Mi sistema es un poco como el de los escritores. Es editar un cuadro: cubro la tela rápidamente y la dejo descansar por lo menos un mes, por razones técnicas y por la facilidad que me da analizarla como si fuera hecha por otro. Generalmente la repinto dos o tres veces, corrigiendo el dibujo y el color, hasta que me satisface y ya no sé qué más hacer. Normalmente el proceso toma varios meses y algunas obras me han tomado años para resolverlas. Muchas no encontraron nunca la solución y siguen enrolladas o fueron destruidas. Antes de comenzar, sé más o menos el tamaño que va a tener la obra, pero para no sentirme limitado trabajo sin el bastidor pintando directamente sobre la tela en el muro. La proporción del cuadro cambia muchas veces y esto me da una gran libertad.

Dicen que para muchos escritores el primer párrafo es definitivo para comenzar una novela.
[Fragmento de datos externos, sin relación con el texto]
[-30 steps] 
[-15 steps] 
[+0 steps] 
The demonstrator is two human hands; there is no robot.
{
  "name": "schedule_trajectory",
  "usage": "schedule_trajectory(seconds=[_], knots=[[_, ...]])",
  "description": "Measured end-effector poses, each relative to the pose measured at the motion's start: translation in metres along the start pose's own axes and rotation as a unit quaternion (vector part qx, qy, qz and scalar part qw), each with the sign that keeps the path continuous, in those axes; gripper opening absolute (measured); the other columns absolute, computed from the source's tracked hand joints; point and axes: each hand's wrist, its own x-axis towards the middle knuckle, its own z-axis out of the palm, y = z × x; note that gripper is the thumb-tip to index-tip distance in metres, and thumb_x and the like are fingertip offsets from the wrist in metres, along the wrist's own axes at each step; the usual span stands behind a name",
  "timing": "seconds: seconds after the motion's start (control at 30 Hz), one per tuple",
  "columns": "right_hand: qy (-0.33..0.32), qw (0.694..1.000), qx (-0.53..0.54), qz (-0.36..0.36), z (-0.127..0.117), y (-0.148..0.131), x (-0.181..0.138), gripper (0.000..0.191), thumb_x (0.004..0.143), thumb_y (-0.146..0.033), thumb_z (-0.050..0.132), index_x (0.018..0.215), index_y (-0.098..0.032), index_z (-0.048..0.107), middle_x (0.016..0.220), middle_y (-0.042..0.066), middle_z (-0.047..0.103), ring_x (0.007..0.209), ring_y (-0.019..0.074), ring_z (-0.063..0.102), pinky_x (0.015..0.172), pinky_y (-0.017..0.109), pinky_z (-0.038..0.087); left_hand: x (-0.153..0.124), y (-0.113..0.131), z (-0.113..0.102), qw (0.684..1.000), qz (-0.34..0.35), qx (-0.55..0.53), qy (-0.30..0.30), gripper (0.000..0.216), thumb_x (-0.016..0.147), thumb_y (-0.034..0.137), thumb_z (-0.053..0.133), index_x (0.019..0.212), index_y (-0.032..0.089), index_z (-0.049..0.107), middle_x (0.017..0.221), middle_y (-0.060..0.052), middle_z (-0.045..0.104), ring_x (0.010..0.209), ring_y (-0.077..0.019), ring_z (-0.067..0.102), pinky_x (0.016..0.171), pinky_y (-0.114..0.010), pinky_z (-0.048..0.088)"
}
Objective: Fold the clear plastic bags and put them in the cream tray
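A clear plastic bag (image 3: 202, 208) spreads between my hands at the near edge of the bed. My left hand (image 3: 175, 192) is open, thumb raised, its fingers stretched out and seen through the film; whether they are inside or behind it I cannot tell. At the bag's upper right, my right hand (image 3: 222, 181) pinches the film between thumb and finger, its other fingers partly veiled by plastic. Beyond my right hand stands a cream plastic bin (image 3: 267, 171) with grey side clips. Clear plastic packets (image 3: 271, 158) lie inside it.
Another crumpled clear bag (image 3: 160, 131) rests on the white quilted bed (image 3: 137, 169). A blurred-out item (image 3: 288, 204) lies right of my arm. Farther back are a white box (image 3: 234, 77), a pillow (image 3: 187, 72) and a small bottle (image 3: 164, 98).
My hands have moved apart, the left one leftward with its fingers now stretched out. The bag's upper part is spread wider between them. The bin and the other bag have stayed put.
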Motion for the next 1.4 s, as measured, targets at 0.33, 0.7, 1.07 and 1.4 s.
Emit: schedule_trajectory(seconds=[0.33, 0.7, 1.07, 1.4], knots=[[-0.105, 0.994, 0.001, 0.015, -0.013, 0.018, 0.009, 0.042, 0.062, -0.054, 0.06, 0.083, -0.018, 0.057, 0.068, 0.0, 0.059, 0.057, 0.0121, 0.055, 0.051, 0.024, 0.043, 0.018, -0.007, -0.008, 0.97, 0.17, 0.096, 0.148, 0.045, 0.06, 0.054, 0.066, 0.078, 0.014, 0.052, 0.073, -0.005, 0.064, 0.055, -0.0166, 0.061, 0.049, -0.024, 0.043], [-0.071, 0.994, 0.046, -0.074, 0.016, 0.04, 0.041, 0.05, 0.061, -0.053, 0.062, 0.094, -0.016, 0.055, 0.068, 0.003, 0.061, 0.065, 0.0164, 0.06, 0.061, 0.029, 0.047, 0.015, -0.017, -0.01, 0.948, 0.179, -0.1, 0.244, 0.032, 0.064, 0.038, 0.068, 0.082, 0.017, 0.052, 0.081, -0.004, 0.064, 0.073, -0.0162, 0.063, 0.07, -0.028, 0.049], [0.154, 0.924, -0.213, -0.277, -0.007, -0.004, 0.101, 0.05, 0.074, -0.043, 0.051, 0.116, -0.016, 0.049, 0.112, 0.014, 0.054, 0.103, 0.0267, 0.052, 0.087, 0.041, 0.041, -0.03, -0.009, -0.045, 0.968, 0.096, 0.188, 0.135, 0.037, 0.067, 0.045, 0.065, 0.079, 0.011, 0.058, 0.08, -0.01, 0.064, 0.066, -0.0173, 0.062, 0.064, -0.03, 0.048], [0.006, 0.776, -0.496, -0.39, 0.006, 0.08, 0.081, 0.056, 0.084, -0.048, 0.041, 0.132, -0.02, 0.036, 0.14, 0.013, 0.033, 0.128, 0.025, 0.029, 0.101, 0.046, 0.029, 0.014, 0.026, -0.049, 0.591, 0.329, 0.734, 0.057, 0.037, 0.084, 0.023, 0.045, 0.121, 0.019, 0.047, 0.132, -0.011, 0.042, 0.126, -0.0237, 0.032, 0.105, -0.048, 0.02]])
El primer “párrafo” para mí sería la decisión del primer color, como dije antes, que en general debe ser un tono frío. Es más fácil ir de los tonos fríos hacia los cálidos que lo contrario. Lo que los pintores llamamos colores fríos son los que tienden hacia el azul y los cálidos los que tienden hacia el amarillo o el rojo.

Pero si me preguntan cuál es el peor error que puede cometer un artista, sería el de empezar sin la pasión que se necesita para realizar una obra. Si no hay pasión por lo que se hace, nada puede salir bien.